Depuis l’expertise CHSCT, la situation s’est améliorée. Le pôle HSE (hygiène, sécurité, environnement) de l’entreprise a été renforcé, avec le recrutement de nouveaux préventeurs. Les fosses ouvertes de récupération des ballasts ont ou vont être fermées. Des filtres à charbon ont été installés sur les évents des fosses pour éviter la dispersion de composés organiques volatils (COV) toxiques. Les anciens détecteurs « 4 gaz » portés par le personnel, qui ne permettaient pas de les alerter en cas de présence de benzène ou d’autres substances volatiles, ont été remplacés par des détecteurs COV. « Ces détecteurs sonnent tous les jours, je notifie ces alertes et m’assure que les personnes ont quitté la zone. Mais on ne sait pas vraiment à quelle substance les salariés sont exposés », pointe Yann Vivien, responsable de la surveillance du site. Le secrétaire de la CSSCT, Ahmou Boukortt, déplore ce manque de traçabilité des expositions, jugeant, avec les élus du CSE, que l’effort de prévention est encore insuffisant. « Il n’est pas normal que nous soyons toujours exposés à des produits toxiques deux ans après le diagnostic de Cidecos », explique-t-il.
Une démarche participative
L’entreprise a aussi lancé une grande campagne de métrologie avec l’accompagnement de la Caisse d’assurance retraite et de la santé au travail (Carsat). « Les élus sont impliqués dans cette campagne d’analyses, certains ont participé aux modules de formation aux côtés du pôle HSE. Nous avançons de façon collaborative et participative », souligne Fabien Carsana. « Les travailleurs doivent apporter leur expertise de terrain pour améliorer la sécurité et la prévention, ce sont eux qui connaissent leurs métiers », renchérit Ahmou Boukortt.
En attendant le résultat de cette campagne, de nouvelles règles de sécurité ont été établies pour le personnel d’exploitation et de maintenance.

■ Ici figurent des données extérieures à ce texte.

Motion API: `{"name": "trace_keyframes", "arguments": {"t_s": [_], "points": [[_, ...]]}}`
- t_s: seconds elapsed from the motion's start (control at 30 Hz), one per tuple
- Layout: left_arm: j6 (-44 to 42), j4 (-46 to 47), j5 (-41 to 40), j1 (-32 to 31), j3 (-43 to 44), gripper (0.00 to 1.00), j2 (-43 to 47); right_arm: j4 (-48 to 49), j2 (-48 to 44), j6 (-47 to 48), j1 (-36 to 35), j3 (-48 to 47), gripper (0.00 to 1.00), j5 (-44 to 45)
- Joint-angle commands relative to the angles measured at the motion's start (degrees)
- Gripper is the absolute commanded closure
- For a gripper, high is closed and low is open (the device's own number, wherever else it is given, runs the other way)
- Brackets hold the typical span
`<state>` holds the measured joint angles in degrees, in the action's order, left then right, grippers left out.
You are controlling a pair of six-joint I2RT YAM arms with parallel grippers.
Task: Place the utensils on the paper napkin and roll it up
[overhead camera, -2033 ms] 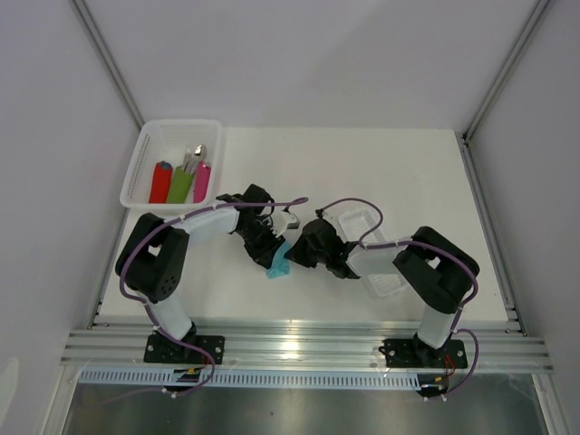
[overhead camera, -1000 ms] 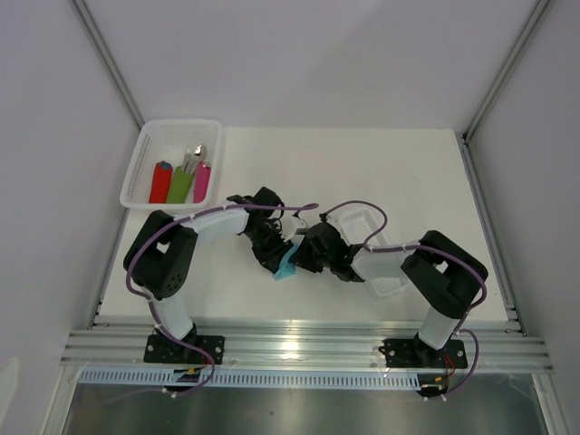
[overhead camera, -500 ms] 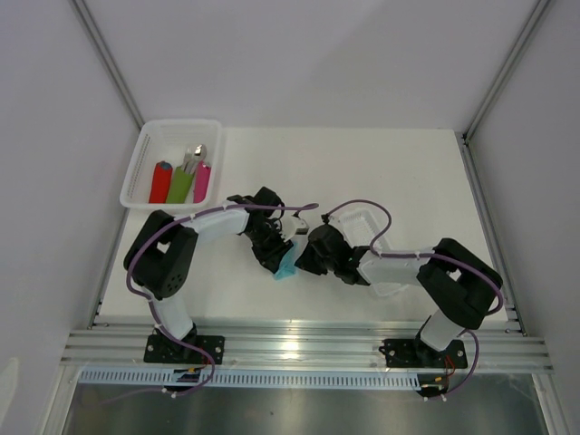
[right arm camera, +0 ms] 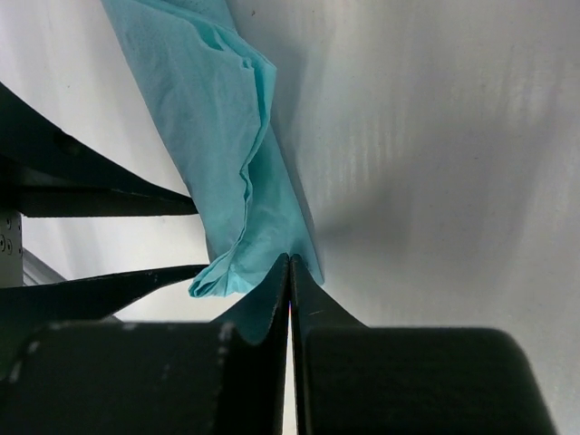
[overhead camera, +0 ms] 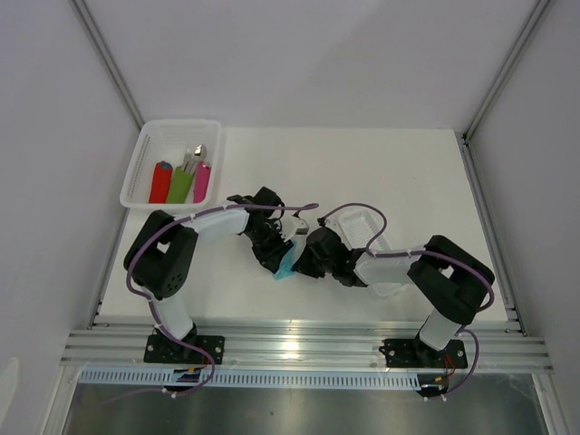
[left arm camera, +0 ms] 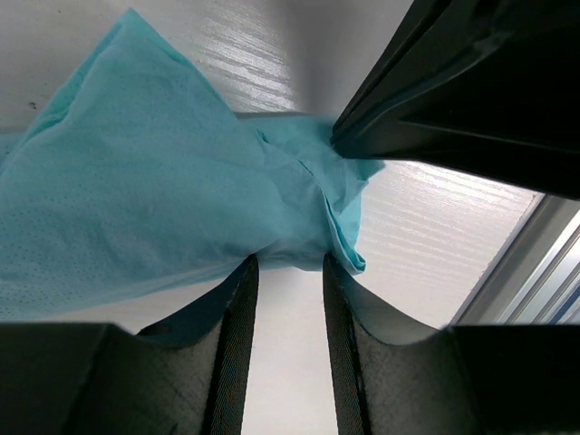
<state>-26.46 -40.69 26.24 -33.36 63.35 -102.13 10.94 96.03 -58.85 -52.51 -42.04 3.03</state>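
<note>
Rolling is, I judge, the step in hand, and it is nearly done. On the table (overhead camera: 408,172), near its front edge and between my two grippers, the napkin (overhead camera: 287,265) lies as a loose roll. My left gripper (left arm camera: 288,267) has its jaws partly apart, with bare table between them and the tips at the roll's edge. My right gripper (right arm camera: 290,265) is closed, its tip touching the roll; whether paper is caught inside I cannot tell. The utensils are not visible; probably they are wrapped inside. To do it well, I should press evenly from both sides, so that the loose flap (right arm camera: 227,267) does not spring open. The roll's long axis runs far to near, and the near end leans to my left.
</note>
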Motion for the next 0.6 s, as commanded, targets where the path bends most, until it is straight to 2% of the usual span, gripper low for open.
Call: {"name": "trace_keyframes", "arguments": {"t_s": [0.0, 0.13, 0.57], "points": [[0.1, 0.3, 2.3, -0.6, 2.0, 0.62, -0.1, 3.6, 1.8, -0.5, -0.7, -0.5, 1.0, -1.4], [0.2, 0.3, 2.9, -0.5, 2.2, 0.62, -0.3, 5.8, 4.3, -1.4, -0.7, -0.7, 1.0, -4.1], [0.8, -1.1, 3.8, -1.7, 3.7, 0.62, -1.8, 4.6, 5.3, -1.5, -0.2, -0.7, 1.0, -4.1]]}}
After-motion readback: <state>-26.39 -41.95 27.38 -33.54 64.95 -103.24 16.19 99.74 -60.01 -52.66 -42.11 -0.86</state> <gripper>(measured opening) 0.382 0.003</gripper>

Ils doivent désormais porter en permanence des ARI pour la plupart de leurs interventions. Le port de ces appareils, qui pèsent une douzaine de kilos et ont une autonomie limitée, ajoute néanmoins une contrainte physique et de temps.
« Avec cet équipement, le champ de vision est réduit et nous n’entendons plus rien. Pour certains travaux, porter ces bouteilles d’oxygène sur le dos est même dangereux », signale Patrick Porcu. Responsable de la maintenance, il a obtenu que ses opérateurs puissent travailler avec des ARI « narguilé », système par flexible sans port de bouteille. Cependant, ces appareils ne sont pas adaptés à toutes les situations de travail.
Pour les représentants du personnel comme pour les experts de Cidecos, la prévention des expositions aux produits chimiques dangereux passe par une suppression du risque à la source. Car des solutions techniques existent pour assurer une exploitation en circuit fermé ou encore une captation des émissions émises par les navires lors du chargement des cargaisons. « Un plan d’investissements sur trois ans a été présenté aux actionnaires, assure le directeur de Fluxel. Nous allons commencer ces travaux pour assurer une prévention collective dès 2021. » A l’évidence, l’appropriation des questions de prévention par les élus du CSE et les personnels a permis de mettre l’entreprise sur le chemin de l’amélioration des conditions de travail.